Poco a poco, sin embargo, la ciudad fue resucitando. Primero unas pocas personas, bastantes luego y al fin muchas empezaron a deambular, bien que de mal talante, camino de sus obligaciones. Despuntó la aurora, se produjeron atascos, animaron el aire bocinazos e improperios y recobró el mundo su aspecto habitual. Reconfortado por la bullanga y amparado por el gentío, abordé a un transeúnte y le pregunté cómo llegar a la cafetería Roncesvalles. Gracias a sus instrucciones, las ocho me dieron apostado tras un árbol que atinadamente había crecido enfrente del local. Las nueve menos cuarto marcaba el reloj que le había quitado al manco, cuando un individuo en camiseta desatrancó las puertas giratorias, cuya colocación y funcionamiento estudié en previsión de eventuales retiradas. Luego llegaron dos o tres camiones de reparto y un chaval con una cesta de churros calientes que me hicieron babear a modo. Pese al tráfico, llegó a mis oídos el resoplar de la cafetera. Por un momento pensé en entrar y pedir un café con leche con churritos y pagar con el papel higiénico que llenaba el maletín, que a estos y peores desvaríos impele el hambre, pero me contuve. Los primeros clientes entraban y salían y yo los observaba para ver si alguno tenía cara de malhechor. Varios tenían cara de malhechor.

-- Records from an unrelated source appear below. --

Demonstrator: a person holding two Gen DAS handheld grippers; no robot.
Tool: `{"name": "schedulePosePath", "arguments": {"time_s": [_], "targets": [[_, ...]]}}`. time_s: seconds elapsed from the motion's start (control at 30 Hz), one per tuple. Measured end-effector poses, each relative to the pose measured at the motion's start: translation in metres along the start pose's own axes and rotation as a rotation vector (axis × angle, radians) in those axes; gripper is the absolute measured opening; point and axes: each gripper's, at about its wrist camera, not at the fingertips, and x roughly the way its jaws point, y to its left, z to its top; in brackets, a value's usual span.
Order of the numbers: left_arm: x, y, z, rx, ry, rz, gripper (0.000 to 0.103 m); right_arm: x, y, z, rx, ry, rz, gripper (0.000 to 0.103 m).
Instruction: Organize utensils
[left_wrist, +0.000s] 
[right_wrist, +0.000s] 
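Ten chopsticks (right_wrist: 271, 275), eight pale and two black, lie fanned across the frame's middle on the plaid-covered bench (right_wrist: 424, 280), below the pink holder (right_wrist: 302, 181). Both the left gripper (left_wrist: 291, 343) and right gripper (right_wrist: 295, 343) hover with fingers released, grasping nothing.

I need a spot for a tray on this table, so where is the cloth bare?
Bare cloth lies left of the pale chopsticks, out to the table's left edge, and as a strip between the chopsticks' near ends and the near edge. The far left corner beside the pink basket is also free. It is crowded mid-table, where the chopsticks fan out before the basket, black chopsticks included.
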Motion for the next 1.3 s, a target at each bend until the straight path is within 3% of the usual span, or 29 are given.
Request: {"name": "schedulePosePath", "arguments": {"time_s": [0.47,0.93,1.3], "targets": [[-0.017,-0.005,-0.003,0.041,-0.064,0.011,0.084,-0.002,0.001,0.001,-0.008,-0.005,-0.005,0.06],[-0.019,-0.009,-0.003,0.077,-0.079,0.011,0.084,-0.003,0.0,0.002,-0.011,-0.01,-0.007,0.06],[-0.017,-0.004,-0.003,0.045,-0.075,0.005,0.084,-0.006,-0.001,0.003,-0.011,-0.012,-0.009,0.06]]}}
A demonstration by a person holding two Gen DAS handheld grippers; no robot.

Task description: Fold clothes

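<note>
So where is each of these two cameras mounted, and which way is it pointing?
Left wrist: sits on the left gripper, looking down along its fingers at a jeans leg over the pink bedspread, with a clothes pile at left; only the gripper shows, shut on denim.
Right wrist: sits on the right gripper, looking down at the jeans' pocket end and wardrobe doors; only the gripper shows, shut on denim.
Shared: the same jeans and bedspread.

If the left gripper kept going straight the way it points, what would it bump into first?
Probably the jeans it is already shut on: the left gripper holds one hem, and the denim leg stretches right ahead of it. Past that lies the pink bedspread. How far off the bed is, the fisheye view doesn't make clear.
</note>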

A las diez y media el establecimiento bullía de parroquianos y decidí que había llegado el momento de hacer mi entrada. Me asaltaron mil temores y otras tantas incertidumbres, porque no había trazado plan alguno ni tenía noción de qué peligros podían acecharme, pero no era la ocasión propicia a vacilaciones. Oriné contra el árbol, me atusé la pelambrera, traté de recomponer mis ropas, aferré el maletín y con el aire desenvuelto de quien se dirige a matar las horas en sus quehaceres cotidianos entré en la cafetería.